McCutcheon, a wealthy businessman from Birmingham, Ala., is challenging a lesser-known restriction: a limit on aggregate contributions of $48,600 to candidates and $74,600 to all PACS and parties, for a total of $123,200.
“Somehow, I can give the individual limit, now $2,600, to 17 candidates without corrupting the system,” McCutcheon wrote in an op-ed published by the website Politico. “But as soon as I give the same amount to an 18th candidate, our democracy is suddenly at risk. Only politicians in Washington could come up with something so absurd.”
(His math is slightly off. Giving the maximum to a 19th candidate would put him over the $48,600 aggregate limit to candidates.)
If the aggregate limit was lifted, a contributor who gave the maximum to every eligible campaign and committee could donate a total of $3.5 million every two years.
In a brief supporting McCutcheon, the National Republican Congressional Committee said $3.5 million divided among hundreds of candidates is less than it seems, since total spending on federal campaigns exceeded $7 billion last year.
But defenders of limits on campaign contributions said the bigger danger of the McCutcheon case is that the court, as it is being urged in a brief filed by Senate Majority Leader Mitch McConnell, R-Ky., will strike down even the limits on direct contributions to campaigns.
Many of the protesters outside the courthouse in Hartford Tuesday represented groups that have filed briefs opposing McCutcheon and McConnell.

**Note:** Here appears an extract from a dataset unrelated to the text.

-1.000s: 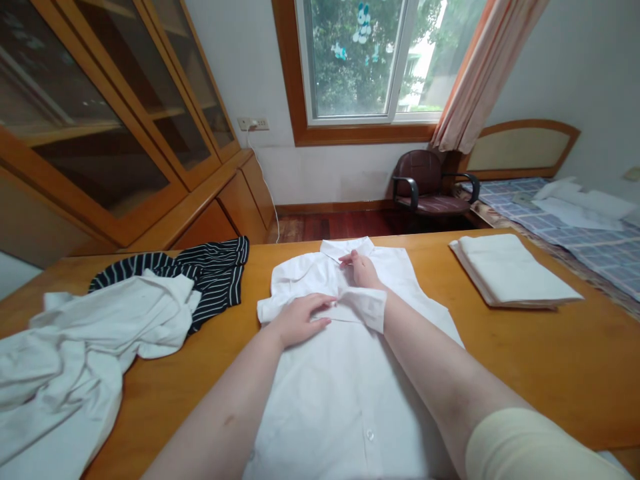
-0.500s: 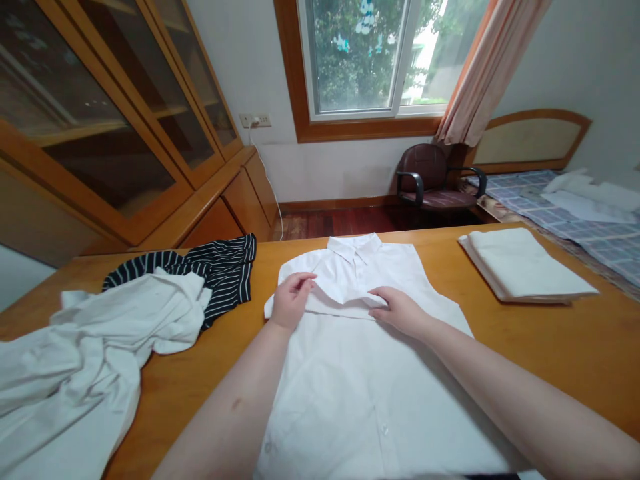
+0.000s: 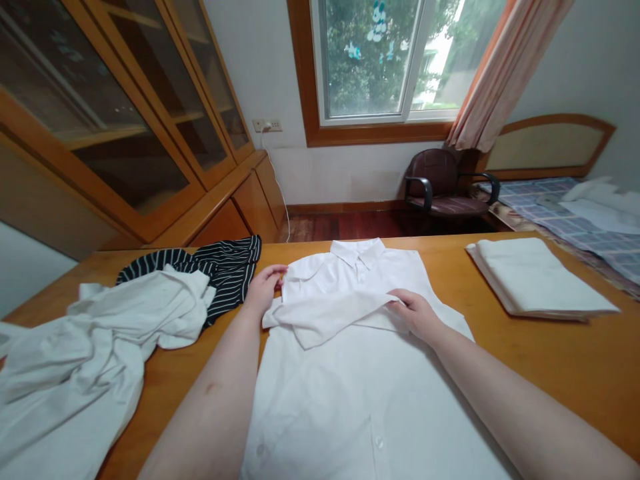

They included Common Cause, the AFL-CIO, SEIU and the Communications Workers of America.
“They call it freedom of speech. It’s not freedom of speech. It’s the best speech money can buy,” said Lori Pelletier, the newly elected leader of the Connecticut AFL-CIO. “We urge the Supreme Court to remember they are supposed to serve the people, not the rich people.”
Standing off to the side was Michael J. Brandi, the general counsel and executive director of the State Elections Enforcement Commission, which oversees state campaign finance laws and administers the state’s system of publicly financing campaigns.
The state legislature amended the state’s campaign finance laws last year in reaction to Citizens United. After seeing a billionaire make last-minute expenditures on mail and commercials against Democratic incumbents, the legislature tried to offset unlimited independent expenditures by allowing state political parties a freer hand in raising money and spending in support of candidates.
Any major decision by the U.S. Supreme Court on campaign finance sends out ripples, Brandi said.
“This is another potential Citizens United type decision. Our staff is following the case closely. We’re interested in hearing people talk about it,” Brandi said. “This has the potential to once again put huge dents in campaign finance law, and we’re going to continue to monitor it.”
The state’s public financing law has survived court scrutiny, though not without changes. The original law provided a $3 million general election grant to gubernatorial candidates, with up to another $3 million available based on spending by a non-participating candidate.
But a federal court ruled that supplemental grants triggered by an opponent’s spending were unconstitutional. The General Assembly responded in 2010 by doubling the general-election grant to $6 million.